The BSA Physical Fitness Award's core requirements are the following seven major components. They are used to measure an individual's improvement over time, not to establish an arbitrary minimum level of activity.

Posture: Posture is evaluated with a posture-rating chart. The Scout or Scouter is compared to a photo of his or her starting posture, noting 13 different body segments. Each body segment is scored as a five, three, or one, making a possible range of scores from 13 to 65. Higher scores over time reflect improving posture.
Accuracy: The target throw is used to measure accuracy. The Scout or Scouter makes 20 throws with a softball at a circular target and is scored on the number of times the target is hit.
Strength: The sit-up is used to measure strength. The Scout or Scouter lies on his or her back with knees bent and feet on the floor. The arms are crossed on the chest with the hands on the opposite shoulders. The feet are held by a partner to keep them on the floor. Curl to the sitting position until the elbows touch the thighs. Arms must remain on the chest and chin tucked on the chest. Return to the starting position, shoulder blades touching the floor. The score is the number of sit-ups made in a given time.
Agility: The side step is used to measure agility. Starting from a center line, the Scout or Scouter sidesteps alternately left and right between two lines 8 feet apart. He or she is scored on the number of lines crossed in 10 seconds.
Speed: The dash is used to measure speed. The score is the amount of time to the nearest half-second running a set distance that can be increased each year.
Balance: The squat stand is used to measure balance. The Scout or Scouter squats with hands on the floor and elbows against the inner knee. He or she leans forward until the feet are raised off the floor. The score is the number of seconds held in that position.
Endurance: The squat thrust is used to measure endurance. The Scout or Scouter starts from the standing position. He or she performs the usual four-position exercise. The score is the number of completed squat thrusts made in a given time.

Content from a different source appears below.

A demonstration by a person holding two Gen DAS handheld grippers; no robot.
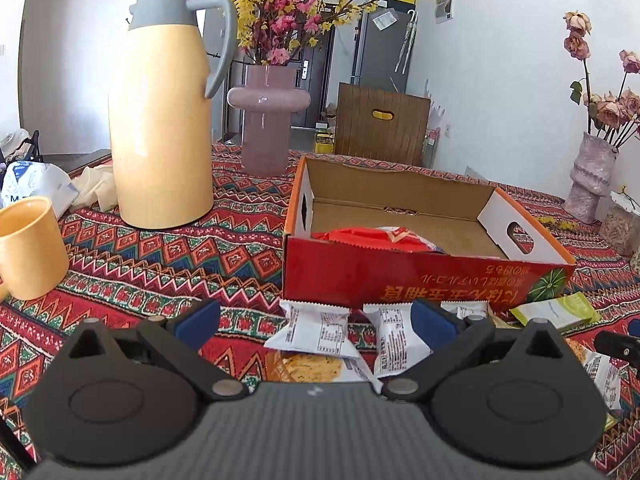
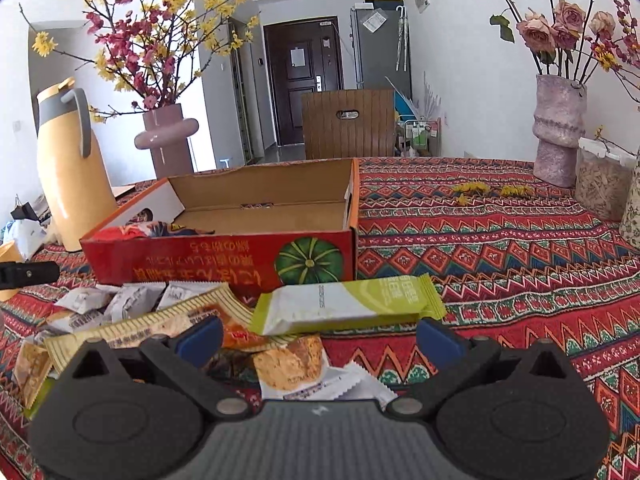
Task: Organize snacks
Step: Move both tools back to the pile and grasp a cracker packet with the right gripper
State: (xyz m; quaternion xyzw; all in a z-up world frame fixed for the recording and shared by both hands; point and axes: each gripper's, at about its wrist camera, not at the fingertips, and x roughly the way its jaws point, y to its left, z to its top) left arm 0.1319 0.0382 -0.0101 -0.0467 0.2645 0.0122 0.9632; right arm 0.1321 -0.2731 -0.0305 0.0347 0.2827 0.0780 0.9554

Some of these tests measure more than the components they represent. For example, the sit-ups, a measure of strength, also reflect some endurance because of their repetition. The squat stand requires balance, its major component, but also requires strength and endurance to support the weight of the body on the arms.

The cost of this award at the time of this post is $2.69.

Outdoor Ethics Awareness Award



Cub Scouts and their leaders interested in learning more about outdoor ethics and Leave No Trace should begin by exploring the Outdoor Ethics Awareness Award. The requirements are as follows:

  1. Describe what the Outdoor Code means to you.
  2. Complete the Leave No Trace online course and print the certificate.
  3. Complete the Tread Lightly! TL! Kids Outdoor Quiz and print the certificate. Click on the "Outdoor Quiz" arrow.
  4. Participate in an outdoor ethics activity facilitated by a person who has completed the BSA outdoor ethics orientation course or is a BSA outdoor ethics trainer or master.

Adult Leader Outdoor Ethics Action Award



  1. Do each of the following:
    1. Earn the Outdoor Ethics Awareness Award.
    2. Complete the BSA outdoor ethics orientation course.
    3. Show the National Park Service Leave No Trace video to your den or pack.
  2. Read about the principles of Leave No Trace and Tread Lightly ! Facilitate your Cub Scouts' learning about a principle.
  3. Facilitate or participate with a family or den when they put on their activity (such as a skit or demonstration) at a den or pack meeting or outing about a principle of Leave No Trace or Tread Lightly!
  4. Help plan and participate in three activities that your pack or den can complete while following Leave No Trace principles or the frontcountry guidelines.
  5. Contact a local landowner or land manager to arrange the pack or den service project that reduces impact from our use of the outdoors. The project must be approved by the landowner or land manager in advance. Examples might be collecting litter, cleaning fire rings or grills, or other steps suggested by the landowner or land manager.
  6. Make or assist in a presentation at a roundtable or similar gathering about what your pack or den did for requirement 4.
  7. Help your Cub Scout or another Cub Scout earn the youth Outdoor Ethics Action Award.

Religious Award



For more a summary of requirements for individual Adult Religious Awards, please visit http://usscouts.org/scoutduty/index.html. Requirements are listed by religion.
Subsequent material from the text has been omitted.